== Exercise requirements ==
From the first line of the data below through the line holding "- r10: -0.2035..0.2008", write out each line exactly as it stands.
#### Stored data ####
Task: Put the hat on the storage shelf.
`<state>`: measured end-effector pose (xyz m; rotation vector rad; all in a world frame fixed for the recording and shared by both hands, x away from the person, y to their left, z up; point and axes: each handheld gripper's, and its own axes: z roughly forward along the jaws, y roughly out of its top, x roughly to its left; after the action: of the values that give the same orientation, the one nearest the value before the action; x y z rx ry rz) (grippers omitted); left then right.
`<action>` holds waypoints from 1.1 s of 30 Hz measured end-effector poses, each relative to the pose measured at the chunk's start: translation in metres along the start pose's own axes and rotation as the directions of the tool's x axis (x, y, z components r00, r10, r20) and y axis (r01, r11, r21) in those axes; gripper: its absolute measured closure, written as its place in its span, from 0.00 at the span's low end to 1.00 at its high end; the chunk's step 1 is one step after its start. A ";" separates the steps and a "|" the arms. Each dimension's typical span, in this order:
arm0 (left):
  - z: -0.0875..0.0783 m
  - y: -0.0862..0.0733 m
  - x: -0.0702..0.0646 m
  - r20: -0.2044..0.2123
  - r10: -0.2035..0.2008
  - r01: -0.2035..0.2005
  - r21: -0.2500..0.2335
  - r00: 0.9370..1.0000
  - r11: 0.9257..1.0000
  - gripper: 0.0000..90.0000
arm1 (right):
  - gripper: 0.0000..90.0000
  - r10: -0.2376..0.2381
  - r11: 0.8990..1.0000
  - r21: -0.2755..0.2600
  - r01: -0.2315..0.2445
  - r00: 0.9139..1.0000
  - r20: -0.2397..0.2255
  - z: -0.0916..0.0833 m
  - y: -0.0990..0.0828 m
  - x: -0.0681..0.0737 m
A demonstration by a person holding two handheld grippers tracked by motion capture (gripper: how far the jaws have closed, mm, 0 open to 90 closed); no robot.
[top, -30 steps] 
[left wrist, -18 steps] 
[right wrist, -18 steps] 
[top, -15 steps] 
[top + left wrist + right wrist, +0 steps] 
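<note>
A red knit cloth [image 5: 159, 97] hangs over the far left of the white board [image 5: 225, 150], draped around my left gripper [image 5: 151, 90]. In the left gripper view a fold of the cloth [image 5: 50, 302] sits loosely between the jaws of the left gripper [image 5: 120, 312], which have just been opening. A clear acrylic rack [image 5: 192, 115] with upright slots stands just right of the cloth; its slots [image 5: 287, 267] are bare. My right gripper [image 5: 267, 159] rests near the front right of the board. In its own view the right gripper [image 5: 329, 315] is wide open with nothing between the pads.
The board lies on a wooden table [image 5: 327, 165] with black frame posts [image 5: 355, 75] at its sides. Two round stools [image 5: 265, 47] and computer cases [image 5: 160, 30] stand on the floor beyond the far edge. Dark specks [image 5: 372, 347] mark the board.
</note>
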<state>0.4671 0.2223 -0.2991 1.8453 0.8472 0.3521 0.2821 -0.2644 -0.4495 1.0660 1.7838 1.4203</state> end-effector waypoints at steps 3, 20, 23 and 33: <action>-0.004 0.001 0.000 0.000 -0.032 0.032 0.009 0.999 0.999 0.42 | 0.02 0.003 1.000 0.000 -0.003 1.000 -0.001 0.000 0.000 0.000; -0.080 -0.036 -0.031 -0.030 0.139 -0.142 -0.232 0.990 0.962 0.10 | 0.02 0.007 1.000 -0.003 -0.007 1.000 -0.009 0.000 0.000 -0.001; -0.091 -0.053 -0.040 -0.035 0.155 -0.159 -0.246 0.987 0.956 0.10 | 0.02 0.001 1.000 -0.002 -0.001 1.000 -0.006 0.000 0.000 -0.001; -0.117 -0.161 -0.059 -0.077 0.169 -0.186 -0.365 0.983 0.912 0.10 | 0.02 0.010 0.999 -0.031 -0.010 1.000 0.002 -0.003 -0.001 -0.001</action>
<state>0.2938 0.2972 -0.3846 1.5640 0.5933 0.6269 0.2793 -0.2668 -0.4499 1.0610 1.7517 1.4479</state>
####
== Answer to this problem ==
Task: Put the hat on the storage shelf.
`<state>`: measured end-effector pose (xyz m; rotation vector rad; all in a world frame fixed for the recording and shared by both hands, x away from the person, y to their left, z up; point and axes: each handheld gripper's, and its own axes: z roughly forward along the jaws, y roughly out of its top, x roughly to its left; after the action: of the values that give the same orientation, the one nearest the value before the action; x y z rx ry rz) (grippers omitted); left then right.
`<action>` holds waypoints from 1.1 s of 30 Hz measured end-effector poses, each relative to the pose measured at the chunk's start: translation in metres along the start pose's own axes and rotation as the directions of the tool's x axis (x, y, z components r00, r10, r20) and y axis (r01, r11, r21) in those axes; gripper: its absolute measured closure, written as its place in its span, from 0.00 at the span's low end to 1.00 at its high end; the chunk's step 1 is one step after its start. A ";" separates the steps and a "|" the arms. Each dimension's typical span, in this order:
arm0 (left):
  - z: -0.0875..0.0783 m
  - y: -0.0862..0.0733 m
  - x: -0.0702..0.0646 m
  - r20: -0.2044..0.2123
  - r10: -0.2035..0.2008

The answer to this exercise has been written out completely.